Harveys Furniture Ltd
- Harveys Logo
- Company type: limited company
- Industry: Retail
- Founded: 1966; 60 years ago
- Defunct: 30 June 2020; 5 years ago
- Headquarters: United Kingdom
- Key people: Simon Barnett (Director)
- Products: Furniture
- Parent: Alteri Investors
- Website: www.harveysfurnitureltd.co.uk

= Harveys Furniture =

Former British furniture retailer

Harveys Furniture Ltd was a British retail chain, specialising in living room and dining room furniture, and was one of the largest furniture specialists in the United Kingdom, with over 150 stores alongside Oak Furnitureland.

== History ==
Harveys Furniture was established in the United Kingdom in 1966, with its first store opening in Mare Street, East London. It began as a private company, selling textiles and home furnishings. In 2003, Harveys made the decision to move to a furniture only business, removing all textiles from their product portfolio. The company was acquired by Steinhoff International in October 2005.

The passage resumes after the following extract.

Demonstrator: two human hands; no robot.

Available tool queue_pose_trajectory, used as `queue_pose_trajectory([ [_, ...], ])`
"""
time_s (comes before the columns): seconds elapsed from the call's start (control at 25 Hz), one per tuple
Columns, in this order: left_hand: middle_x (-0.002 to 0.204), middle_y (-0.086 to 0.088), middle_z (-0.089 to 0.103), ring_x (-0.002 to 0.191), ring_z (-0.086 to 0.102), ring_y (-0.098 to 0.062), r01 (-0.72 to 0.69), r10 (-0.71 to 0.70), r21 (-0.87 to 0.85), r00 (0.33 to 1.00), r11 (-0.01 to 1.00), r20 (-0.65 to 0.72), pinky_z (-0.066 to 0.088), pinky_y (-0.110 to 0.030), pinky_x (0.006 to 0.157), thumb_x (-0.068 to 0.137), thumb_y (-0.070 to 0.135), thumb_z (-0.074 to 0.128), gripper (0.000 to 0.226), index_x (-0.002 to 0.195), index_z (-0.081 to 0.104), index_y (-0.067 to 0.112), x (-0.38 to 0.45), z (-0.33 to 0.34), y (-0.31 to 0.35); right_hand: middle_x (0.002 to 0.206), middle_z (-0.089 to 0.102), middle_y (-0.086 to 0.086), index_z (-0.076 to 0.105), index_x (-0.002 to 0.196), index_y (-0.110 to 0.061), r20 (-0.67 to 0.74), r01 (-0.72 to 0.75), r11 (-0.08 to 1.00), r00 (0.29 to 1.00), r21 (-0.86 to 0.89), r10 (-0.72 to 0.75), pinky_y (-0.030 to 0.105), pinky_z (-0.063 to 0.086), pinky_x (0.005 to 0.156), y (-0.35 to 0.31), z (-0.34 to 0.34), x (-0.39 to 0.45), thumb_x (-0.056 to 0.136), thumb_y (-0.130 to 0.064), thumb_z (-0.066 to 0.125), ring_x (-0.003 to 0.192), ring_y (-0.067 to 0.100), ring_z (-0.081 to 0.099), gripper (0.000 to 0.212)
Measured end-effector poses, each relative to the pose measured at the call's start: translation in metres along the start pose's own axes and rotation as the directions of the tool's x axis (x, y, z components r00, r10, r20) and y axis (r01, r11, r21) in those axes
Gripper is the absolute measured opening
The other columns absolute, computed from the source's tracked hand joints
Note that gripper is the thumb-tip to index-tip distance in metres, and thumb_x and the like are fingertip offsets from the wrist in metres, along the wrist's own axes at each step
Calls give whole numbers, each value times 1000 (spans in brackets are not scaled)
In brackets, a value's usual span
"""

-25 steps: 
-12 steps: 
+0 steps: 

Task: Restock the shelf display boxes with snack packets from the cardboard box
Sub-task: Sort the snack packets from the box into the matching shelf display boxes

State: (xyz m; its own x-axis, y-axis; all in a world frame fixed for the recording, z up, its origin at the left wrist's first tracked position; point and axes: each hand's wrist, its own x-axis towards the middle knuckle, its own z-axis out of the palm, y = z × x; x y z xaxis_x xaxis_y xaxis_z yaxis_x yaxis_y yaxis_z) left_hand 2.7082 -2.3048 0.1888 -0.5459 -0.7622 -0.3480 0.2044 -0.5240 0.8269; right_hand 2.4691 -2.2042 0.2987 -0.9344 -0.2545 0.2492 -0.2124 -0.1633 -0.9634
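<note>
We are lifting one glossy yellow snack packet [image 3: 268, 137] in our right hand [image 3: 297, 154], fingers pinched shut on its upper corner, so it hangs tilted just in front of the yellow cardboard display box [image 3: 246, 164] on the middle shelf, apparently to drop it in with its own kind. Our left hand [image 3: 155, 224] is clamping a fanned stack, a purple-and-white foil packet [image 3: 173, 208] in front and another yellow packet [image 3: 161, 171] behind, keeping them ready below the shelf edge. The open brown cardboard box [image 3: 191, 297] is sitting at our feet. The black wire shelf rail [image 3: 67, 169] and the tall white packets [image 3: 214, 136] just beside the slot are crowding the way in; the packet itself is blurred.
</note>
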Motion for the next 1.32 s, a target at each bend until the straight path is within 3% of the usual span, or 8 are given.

Between 2004 and 2010, Harveys Furniture specialised in living room, dining room and bedroom furniture. However, in May 2010 the bedroom furniture range was removed from the catalogue and was taken over by Bensons for Beds, another brand by Steinhoff. A fire engulfed the branch in Carlisle on 23 November 2013, following an arson attack. It reopened in March 2016.

Harveys had its first celebrity partnership in September 2018, with Louise Redknapp, launching her own collection of sofas. In November 2019, Harveys and Bensons for Beds were acquired by private equity owner, Alteri Investors. On 30 June 2020 Harveys announced the company had officially gone into administration, with the immediate loss of 240 jobs.